Creating Working Lists For Professionals
When working on specific work projects, good time management habits may consist of properly creating your lists of activities and work priorities. Below are 3 ways in which you can do so:
Personal/Professional: Many people feel more comfortable seeing their lists divided up between personal and professional projects. If you're among them, be advised that your "Personal" list will need to be reviewed as judiciously as your "Professional" one, and not just saved for weekends. Many actions on personal things will need to be handled on weekdays, exactly like everything else. And often some of the greatest pressures on professionals stem from the personal aspects of their lives that they are letting slip.
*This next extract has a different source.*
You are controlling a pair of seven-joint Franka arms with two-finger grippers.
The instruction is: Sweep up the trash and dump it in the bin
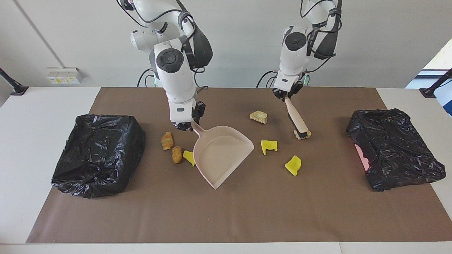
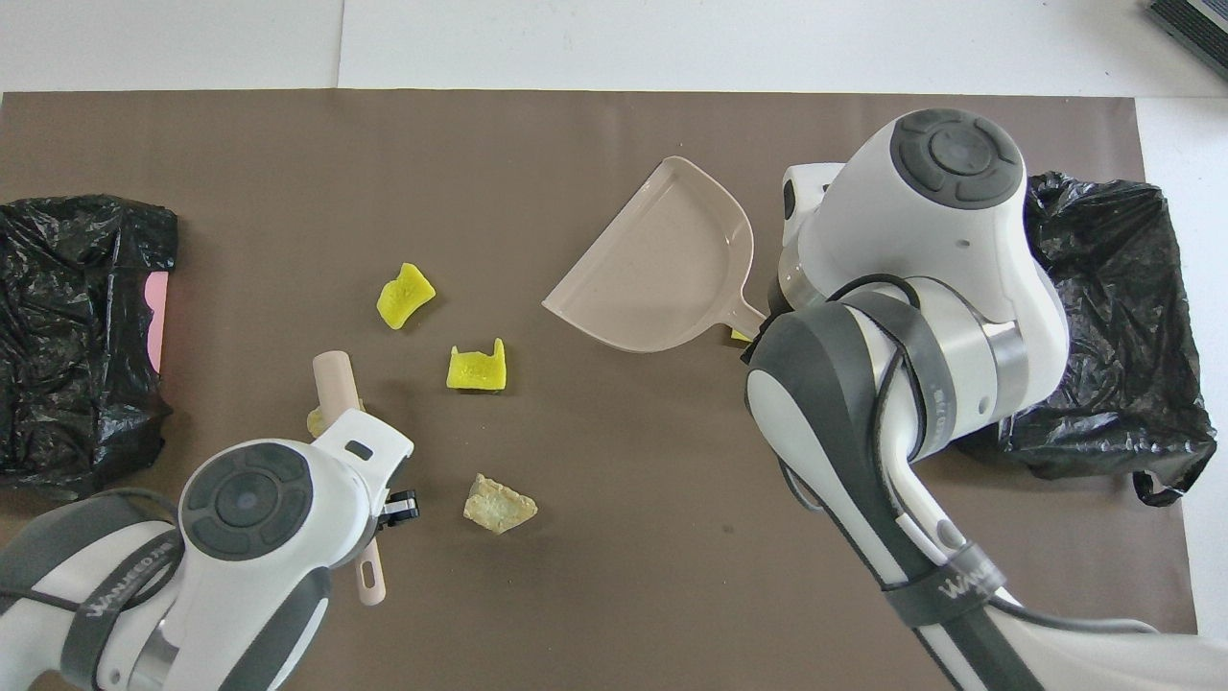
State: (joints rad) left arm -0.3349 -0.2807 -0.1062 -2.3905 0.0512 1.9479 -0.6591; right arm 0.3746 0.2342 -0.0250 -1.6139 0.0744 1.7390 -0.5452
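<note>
Two arms work over a bench (image 1: 21, 148) covered with brown paper (image 1: 226, 211). At the right arm's end, the right claw (image 1: 184, 126) is closed around the handle of a pink plastic dustpan (image 1: 220, 155), a smooth, shallow scoop whose wide mouth faces the left arm's end of the bench. The left claw (image 1: 284, 96) grips the pale handle of a small brush (image 1: 296, 120), which slants down until its dark bristles meet the paper, against a tan chunk (image 1: 306, 134).

Seven foam chunks lie scattered on the paper. Two bright yellow pieces (image 1: 269, 146) (image 1: 293, 165) sit between the brush and the dustpan's mouth, so a stroke from the brush toward the pan would likely carry them in; the brush arm is the nearer one. A rough, bread-like tan piece (image 1: 259, 117) lies nearer to the robots than these. Two orange-tan chunks (image 1: 167, 140) (image 1: 177, 155) and a yellow sliver (image 1: 189, 157) lie beside the pan's closed back, outside its mouth.

A bin lined with crinkled, glossy black plastic (image 1: 97, 155) stands at the right arm's end; another (image 1: 393, 148), showing pink at one edge, stands at the left arm's end.
</note>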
Delegated Projects: If you're a senior manager or executive, you probably have several projects that you are directly responsible for but have handed off to people who report to you. While you could, of course, put them on your "Waiting For" list, it might make better sense to create a "Projects Delegated" list to track them: your task will be simply to review the list regularly enough to ensure that everything on it is moving along appropriately.
Specific Types of Projects: Some professionals have as part of their work several different projects of the same type, which in some instances it maybe valuable to group together as a sublist of "Projects." For example, a life coach could maintain a separate category called "Projects to Deliver," a chronological listing of all the upcoming seminars, coaching, and consulting assignments he has committed to. These events are "projects" like the rest, in that this life coach will need to keep noting whether things are moving along on and in place for them until they're completed.
If you are a real estate agent, sell consulting services, or develop proposals for a relatively small number of prospective clients in any profession, you will likely find it useful to see all of your outstanding "sales relationships in progress" in one view. This could be a separate list in your planner called "Client Projects in Development," or if you already have file folders for each in-progress project, it may suffice to group them all in one file stand on your credenza. Just realize that this approach will work only if it represents a complete set of all of those situations that require action, and only if you review them regularly along with the rest of your projects, keeping them current and conscious.